> [Problem description]
Give every line of the data again, exactly as it is written.

* * * * * * *

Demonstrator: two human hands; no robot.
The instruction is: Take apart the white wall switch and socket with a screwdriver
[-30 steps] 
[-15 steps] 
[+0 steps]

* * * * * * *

> [Solved exercise]
Demonstrator: two human hands; no robot.
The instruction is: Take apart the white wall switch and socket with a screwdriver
[-30 steps] 
[-15 steps] 
[+0 steps]

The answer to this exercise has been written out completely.